Beltane (the first of May) is my favorite Pagan holiday. There's no mystery as to why. May Day catapulted me into the earth-based religious movement before I had ever heard the words "pagan," "goddess," or "ecology."

When I was 11, we studied the Middle Ages in school. We learned about King Arthur, and falconry, and how miserable it was to be a serf or a vassal. But since it was a very progressive school, our class also did some unusual things: We made parchment out of animal skins. We learned how to bind books and illuminate them. And in preparation for May 1, we learned several medieval May carols--like "Summer Is a Cumin In."

On the morning of May 1, I remember my mother taking me to school on the subway at 4 o'clock in the morning. I still remember looking at the people riding to work at that hour, many of them painters and bakers, their clothing spattered with paint and flour. My mother dropped me off at school, and our class was driven out to the countryside, where we were led to gardens filled with flowers. As the sky slowly reddened, and the sun rose like an orange flame, we picked armfuls of pink and purple blossoms. We carried as many as we could back to the cars and drove back to the city. Then, our arms filled with flowers, we walked from classroom to classroom singing and handing out bouquets to each class. When we reached the top floor, we went into the gym, and for the first time I danced around the Maypole.

It was the first religious ritual I remember, although none of the teachers would have called it that. And it hit me with such emotional impact, partly because it was the first truly conscious celebration of life and the earth that I, a child brought up by atheists and agnostics, had ever experienced.

Every year after that first May Day, I would buy bouquets of flowers to give to people or to wear in my hair. I didn't have a complex understanding of the holiday. I did not know then that May Day was based on Beltane, an ancient Celtic festival. I certainly would not have talked about fertility or about the planting of crops and the herding of animals.

At the time, I did not understand that ritual has the power to connect us with the hidden parts of our selves, with our dream self and our artistic self, that it restores the ever-present but often unfelt connections we have with all of life. I only knew that, as a city kid, I was suddenly propelled into a world of beauty and joy.

Perhaps that is why I read with eagerness about plans to re-light the ancient Beltane fires in Ireland for the first time in centuries.

The word "Bealtaine" (here in American we usually write it as Beltane) most probably comes from the name of the Celtic god Belenos and a Celtic word for "fire." According to mythology, this was the time when the Druids celebrated the beginning of summer by lighting fires on sacred hills. Many people in Ireland believe that the most sacred hill is Uisneath, the sacred site of the Goddess Eriu. (This is where Ireland gets her name: Eire.) Tradition says that on this eve, all lights and fires were extinguished, and two great fires were lit on the hill of Uisneath. Then additional fires were lit on neighboring hills until they covered all of Ireland.

The original plan this year was to re-light fires at Uisneath and on many neighboring hills. I know many people who had been preparing to travel to Ireland for this event. Patricia Monaghan, an American writer on Goddess spirituality, has been an active organizer of this event for many months.
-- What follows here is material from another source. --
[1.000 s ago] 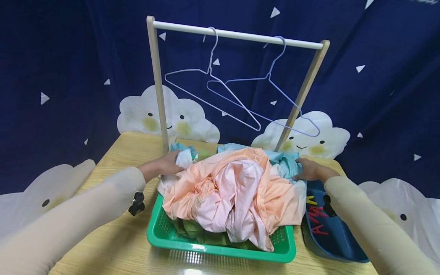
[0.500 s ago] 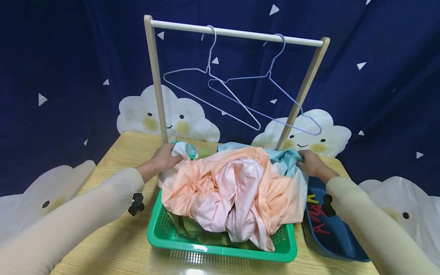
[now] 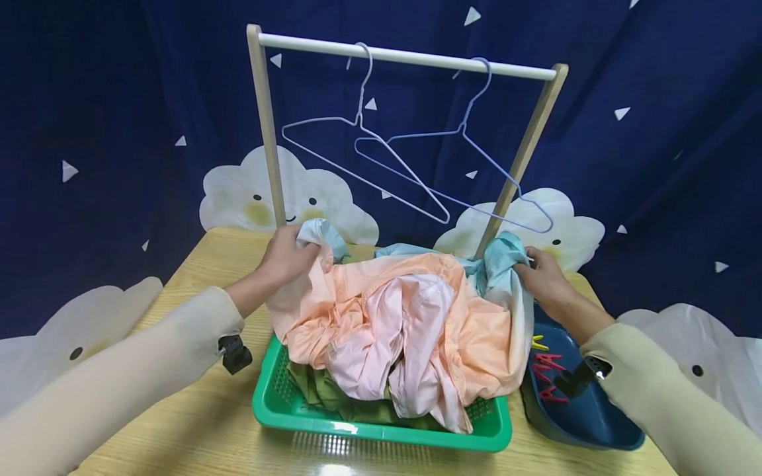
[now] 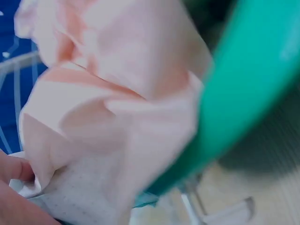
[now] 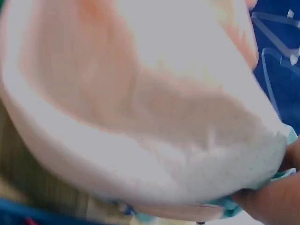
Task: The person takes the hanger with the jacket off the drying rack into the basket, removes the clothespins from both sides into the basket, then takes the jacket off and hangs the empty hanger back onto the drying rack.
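A glossy green plastic basket [image 3: 381, 433] with perforated sides stands between the left and right edges of the wood-grain counter [image 3: 196, 410]. Crumpled olive cloth [image 3: 333, 396] lies inside, beneath a thin, wrinkled garment [image 3: 411, 330], peach and pale pink fading to aqua, heaped over the basket. Beside it, by the counter's right edge, a smooth navy bin [image 3: 601, 416] holds red pegs [image 3: 548, 377]. Arms reach forward, spread apart; the left grip [image 3: 290, 254] and right grip [image 3: 544, 274] each pinch an aqua end of the garment. Near the counter's far edge, a wooden rack [image 3: 417, 57] bears slim wire hangers [image 3: 360, 109].
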Tool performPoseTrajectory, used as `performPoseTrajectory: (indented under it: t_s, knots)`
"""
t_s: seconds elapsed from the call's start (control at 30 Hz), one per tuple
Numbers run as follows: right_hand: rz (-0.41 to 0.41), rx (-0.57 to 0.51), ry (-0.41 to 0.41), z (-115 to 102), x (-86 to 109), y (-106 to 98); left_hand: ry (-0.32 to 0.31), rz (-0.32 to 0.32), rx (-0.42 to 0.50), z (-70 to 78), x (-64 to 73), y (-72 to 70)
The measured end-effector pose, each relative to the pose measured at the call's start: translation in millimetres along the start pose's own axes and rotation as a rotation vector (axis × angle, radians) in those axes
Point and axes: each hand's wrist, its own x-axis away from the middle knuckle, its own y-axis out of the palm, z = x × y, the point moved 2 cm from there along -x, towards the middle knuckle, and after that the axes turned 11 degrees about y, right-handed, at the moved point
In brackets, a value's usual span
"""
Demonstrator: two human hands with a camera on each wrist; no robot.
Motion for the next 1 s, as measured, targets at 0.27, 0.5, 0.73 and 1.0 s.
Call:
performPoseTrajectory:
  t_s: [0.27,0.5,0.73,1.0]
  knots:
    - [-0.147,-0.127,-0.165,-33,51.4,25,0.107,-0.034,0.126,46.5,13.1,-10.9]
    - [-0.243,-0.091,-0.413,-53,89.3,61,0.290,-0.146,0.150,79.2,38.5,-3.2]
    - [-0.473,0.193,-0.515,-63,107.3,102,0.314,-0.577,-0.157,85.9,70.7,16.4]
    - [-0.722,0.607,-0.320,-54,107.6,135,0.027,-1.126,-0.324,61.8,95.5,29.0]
But the spread of foot and mouth disease in the British Isles has changed all these plans, and the organization planning the event (Fire-Eye) is requesting that tourists who have not made plans to travel to Ireland stay away. There has been only one outbreak of foot and mouth disease in Ireland, and that has been in the North. But Irish farms have been closed to visitors to avoid spreading the disease, and access to traditional hills will be limited. Events that involve large groups of people are being canceled or postponed. At this point, Fire-Eye is creating alternate events in towns near the hills and is launching a campaign to get people to light Beltane candles in windows across Ireland and around the world.

Fire-Eye says that in ancient time, the light that passed from hillside to hillside was a symbol of hope and life and rebirth. But it observes that the physical symbol is never as important as the knowledge that the light of spiritual consciousness has been lit throughout the world and in our hearts.

The organization has posted the following on its website: "Even as we write, hundreds of thousands of healthy animals are being slaughtered, something we pray will not become necessary in Ireland. Please join your prayers to ours as we proceed with our planning."

The earth is real, and earth religions are about real concerns. This Beltane is an important moment to think about the situation facing our planet. Fire-Eye asks that people send prayers and meditate for the healing of the animals, our relationships to them, and, of course, the planet. They ask that you light candles between April 27 and May 1, and they have given us the following Prayer for Bealtaine (another spelling of Beltane):

"This is the season when, in ancient times, great fires were lit upon hilltops to signify the coming of spring and to pray for an abundant summer. At that time too the ancient Celtic peoples drove their herds near the Beltane fires, praying for the health and protection of the cattle. We light again the fires of spring in our hearts and in our homes, in our windows and our spirit, and as we do, we remember: The health of the herds is the health of the people. The health of the herds is the health of the earth. The life of the herds is the life of the people. The life of the herds is the life of the earth. Lighting the flames of Beltane, we pray for healing: Healing for the animals. Healing for those who care for the animals. Healing for the land. Healing for us all."